A solvent, like water, is the medium we use to dissolve and "hold" many things. For example, if you take a teaspoon of salt and stir it into a glass of water, you have created a salt solution, water is the solvent and the salt is the solute. Solvents are important in that they stablise a substance without reacting with it, they provide a surrounding medium to which we can add other things.

To act as a solvent in our everyday lives there needs to be a great deal of the solvent. Water is abundant, I can't think of anything else that is liquid and available in the quantites required. What else could possibly be a solvent for life? Examples of less ubiquitous solvents include oils, honey, petrochemicals all of which have to be grown (sunflower oil), made (by honey bees) or dug up and refined (like petrol).
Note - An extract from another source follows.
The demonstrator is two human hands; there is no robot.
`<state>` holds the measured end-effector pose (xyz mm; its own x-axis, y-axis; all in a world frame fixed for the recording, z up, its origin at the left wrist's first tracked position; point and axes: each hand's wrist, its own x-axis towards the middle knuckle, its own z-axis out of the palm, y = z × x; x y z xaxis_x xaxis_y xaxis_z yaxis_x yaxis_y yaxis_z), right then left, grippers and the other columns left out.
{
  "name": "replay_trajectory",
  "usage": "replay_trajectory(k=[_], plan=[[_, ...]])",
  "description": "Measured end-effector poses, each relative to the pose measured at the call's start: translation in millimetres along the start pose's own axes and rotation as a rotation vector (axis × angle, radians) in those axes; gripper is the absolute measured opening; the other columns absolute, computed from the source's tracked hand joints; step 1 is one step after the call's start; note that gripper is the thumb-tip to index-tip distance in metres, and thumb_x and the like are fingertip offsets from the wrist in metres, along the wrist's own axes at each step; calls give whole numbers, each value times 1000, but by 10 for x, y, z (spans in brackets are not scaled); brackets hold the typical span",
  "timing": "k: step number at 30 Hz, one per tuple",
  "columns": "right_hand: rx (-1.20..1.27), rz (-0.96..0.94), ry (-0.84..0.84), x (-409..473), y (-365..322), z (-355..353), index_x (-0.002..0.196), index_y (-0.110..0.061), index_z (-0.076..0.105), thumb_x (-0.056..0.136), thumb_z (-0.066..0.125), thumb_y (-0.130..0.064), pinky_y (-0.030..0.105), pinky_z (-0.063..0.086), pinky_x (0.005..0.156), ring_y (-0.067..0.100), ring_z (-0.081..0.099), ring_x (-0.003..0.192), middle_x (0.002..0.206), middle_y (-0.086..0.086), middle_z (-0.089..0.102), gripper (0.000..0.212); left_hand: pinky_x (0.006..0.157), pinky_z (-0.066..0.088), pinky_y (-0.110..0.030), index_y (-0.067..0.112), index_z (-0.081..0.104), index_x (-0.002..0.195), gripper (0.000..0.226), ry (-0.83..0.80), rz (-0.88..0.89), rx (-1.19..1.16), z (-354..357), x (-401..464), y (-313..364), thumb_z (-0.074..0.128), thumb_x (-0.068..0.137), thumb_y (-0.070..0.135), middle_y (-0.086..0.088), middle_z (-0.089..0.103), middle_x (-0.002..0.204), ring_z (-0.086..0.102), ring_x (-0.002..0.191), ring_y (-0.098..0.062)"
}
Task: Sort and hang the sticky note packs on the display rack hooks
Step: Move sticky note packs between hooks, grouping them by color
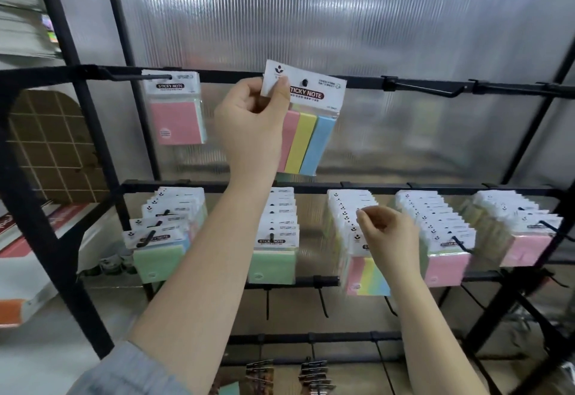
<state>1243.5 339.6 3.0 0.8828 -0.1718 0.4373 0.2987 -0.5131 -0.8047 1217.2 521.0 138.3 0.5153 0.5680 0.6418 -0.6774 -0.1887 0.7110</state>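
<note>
At top rail | left hand [253, 120] pinches glossy striped pack [308, 123] | right hand [389, 234] pinches hanging pack's card [357, 239]

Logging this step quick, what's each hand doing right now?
Left hand: pinches the header card of the striped sticky note pack at a top-rail hook.
Right hand: fingers curled at the middle-row packs; whether it holds one cannot be told.

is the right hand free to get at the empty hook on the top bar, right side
Probably yes. The right hand is lower down, fingers at the striped packs on the middle row, and nothing shows between it and the empty hook. The left hand holds its pack well left.
</note>
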Motion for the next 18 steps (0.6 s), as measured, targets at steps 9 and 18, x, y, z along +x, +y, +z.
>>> replay_trajectory(k=[9,18], plan=[[-78,-10,-18,-14,-45,-19,81,-25,63,92,59,-22,11,38,59,-6,57,72,73,-18,61,12,60,47,-28,26,58,67,21,32,-86,2,102,76,-236,68,86,23,9,63,63,55,58,-2],[-155,-13,-25,60,13,-19,86,-14,70,93,58,-20,14,39,62,7,60,81,82,-7,67,15,68,52,-37,25,58,69,20,12,-158,78,317,478,-612,73,81,27,4,66,71,63,70,-14]])
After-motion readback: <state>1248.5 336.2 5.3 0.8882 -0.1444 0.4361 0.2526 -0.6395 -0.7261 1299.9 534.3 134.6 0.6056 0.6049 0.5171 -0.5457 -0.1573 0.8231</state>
Water is a fantastic solvent, but how does it work?

Water molecules are very small and they can arrange themselves around another molecule (or solute) very easily.
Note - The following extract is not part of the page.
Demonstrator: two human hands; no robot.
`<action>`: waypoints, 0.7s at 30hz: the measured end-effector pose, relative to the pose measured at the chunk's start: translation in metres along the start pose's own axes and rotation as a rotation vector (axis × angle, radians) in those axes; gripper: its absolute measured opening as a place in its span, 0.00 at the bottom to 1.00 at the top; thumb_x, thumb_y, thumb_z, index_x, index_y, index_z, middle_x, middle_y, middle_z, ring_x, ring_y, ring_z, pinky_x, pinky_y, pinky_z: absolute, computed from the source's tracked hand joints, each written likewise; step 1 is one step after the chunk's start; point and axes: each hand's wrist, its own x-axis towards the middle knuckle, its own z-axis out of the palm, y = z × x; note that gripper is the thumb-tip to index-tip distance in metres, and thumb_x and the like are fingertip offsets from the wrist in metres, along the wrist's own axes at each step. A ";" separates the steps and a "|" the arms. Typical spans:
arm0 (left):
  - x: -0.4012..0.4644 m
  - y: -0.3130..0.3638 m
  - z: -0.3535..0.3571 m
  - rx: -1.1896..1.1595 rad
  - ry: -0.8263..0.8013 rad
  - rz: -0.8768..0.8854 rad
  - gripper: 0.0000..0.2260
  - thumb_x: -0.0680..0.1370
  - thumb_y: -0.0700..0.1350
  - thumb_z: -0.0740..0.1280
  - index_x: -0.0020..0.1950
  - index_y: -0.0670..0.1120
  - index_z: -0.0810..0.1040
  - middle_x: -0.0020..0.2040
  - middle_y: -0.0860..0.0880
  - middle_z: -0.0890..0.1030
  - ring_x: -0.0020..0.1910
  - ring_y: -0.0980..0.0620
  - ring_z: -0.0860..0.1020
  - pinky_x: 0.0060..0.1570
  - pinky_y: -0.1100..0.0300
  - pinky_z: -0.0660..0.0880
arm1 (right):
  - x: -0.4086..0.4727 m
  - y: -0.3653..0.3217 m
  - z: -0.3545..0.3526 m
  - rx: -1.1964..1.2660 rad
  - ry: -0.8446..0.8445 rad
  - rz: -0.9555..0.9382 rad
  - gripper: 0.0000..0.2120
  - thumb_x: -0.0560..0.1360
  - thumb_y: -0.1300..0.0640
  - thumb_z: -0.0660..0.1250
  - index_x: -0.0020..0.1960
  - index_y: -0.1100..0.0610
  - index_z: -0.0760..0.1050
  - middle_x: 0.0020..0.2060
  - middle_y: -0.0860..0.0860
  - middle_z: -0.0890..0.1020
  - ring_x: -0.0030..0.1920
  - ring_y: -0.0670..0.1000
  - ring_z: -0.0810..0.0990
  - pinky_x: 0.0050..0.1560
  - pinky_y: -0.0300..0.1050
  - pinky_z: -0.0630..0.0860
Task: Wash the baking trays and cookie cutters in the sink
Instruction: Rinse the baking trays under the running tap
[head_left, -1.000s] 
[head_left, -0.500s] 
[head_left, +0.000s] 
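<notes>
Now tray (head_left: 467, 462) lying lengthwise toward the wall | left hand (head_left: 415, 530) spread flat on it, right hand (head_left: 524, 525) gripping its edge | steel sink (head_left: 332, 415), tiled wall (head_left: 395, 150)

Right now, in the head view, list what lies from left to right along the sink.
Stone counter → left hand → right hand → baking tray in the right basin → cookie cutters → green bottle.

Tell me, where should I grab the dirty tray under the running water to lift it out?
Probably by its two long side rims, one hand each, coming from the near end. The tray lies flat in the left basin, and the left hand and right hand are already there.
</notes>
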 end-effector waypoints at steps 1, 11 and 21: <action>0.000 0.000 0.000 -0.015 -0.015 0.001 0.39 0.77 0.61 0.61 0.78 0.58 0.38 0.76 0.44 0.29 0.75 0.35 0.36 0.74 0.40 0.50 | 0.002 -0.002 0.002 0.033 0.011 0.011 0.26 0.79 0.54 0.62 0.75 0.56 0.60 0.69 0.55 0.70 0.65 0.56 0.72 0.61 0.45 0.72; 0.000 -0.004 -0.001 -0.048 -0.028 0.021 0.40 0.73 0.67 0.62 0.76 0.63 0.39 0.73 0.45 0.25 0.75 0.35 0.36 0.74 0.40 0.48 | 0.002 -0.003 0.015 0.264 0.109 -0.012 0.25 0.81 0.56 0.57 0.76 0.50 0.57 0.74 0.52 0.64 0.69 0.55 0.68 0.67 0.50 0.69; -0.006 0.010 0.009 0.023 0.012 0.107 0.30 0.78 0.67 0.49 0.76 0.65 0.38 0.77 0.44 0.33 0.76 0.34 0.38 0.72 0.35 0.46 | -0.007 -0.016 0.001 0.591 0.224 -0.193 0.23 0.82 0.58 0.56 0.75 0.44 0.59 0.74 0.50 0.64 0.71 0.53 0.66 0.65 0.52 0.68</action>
The diagram to the left shows the original picture of water and next to it is a new simplified depiction of water. The "bunny ears" of electron density are represented by the "delta minus" δ− near the O-atom, and the H-atoms now have δ+ meaning they are slightly positively charged. We use the delta symbol because this is not a whole unit of charge, but some amount less than this. We now reserve the plus or minus symbol inside a circle to represent a whole unit of charge, +1 or -1.

Water molecules are polar, the positive end is attracted to negative charges in the solute and the negative end is attracted to positive charges in the solute. You can see this in the diagrams to the left. Here the slightly positive H-atoms point at the negative Cl anion, and the slightly negative O-atoms point at the positive Na cation. These are ionic interactions they involve charges rather than a sharing of electrons.

Remember also that these are "cartoon" images and the water actually surrounds the ion in 3-dimensions, the water forms a rough sphere around each ion. We call this the first solvation sphere.

Also in tese cartoons I've only drawn in the water molecules interacting with the ion, there are still more water molecules out beyond the ones I've explicitly represented. Once we move to 3d the "picture" becomes much more complex, as shown in the image to the right.

Then, don't forget that water is a dynamic solvent and the water molecules are always moving, breaking and forming H-bonds, this is represented in the animation below, which is taken from a simulation of water around a chloride anion. The white dashed lines which apear and disapear are the H-bonds forming and breaking over time.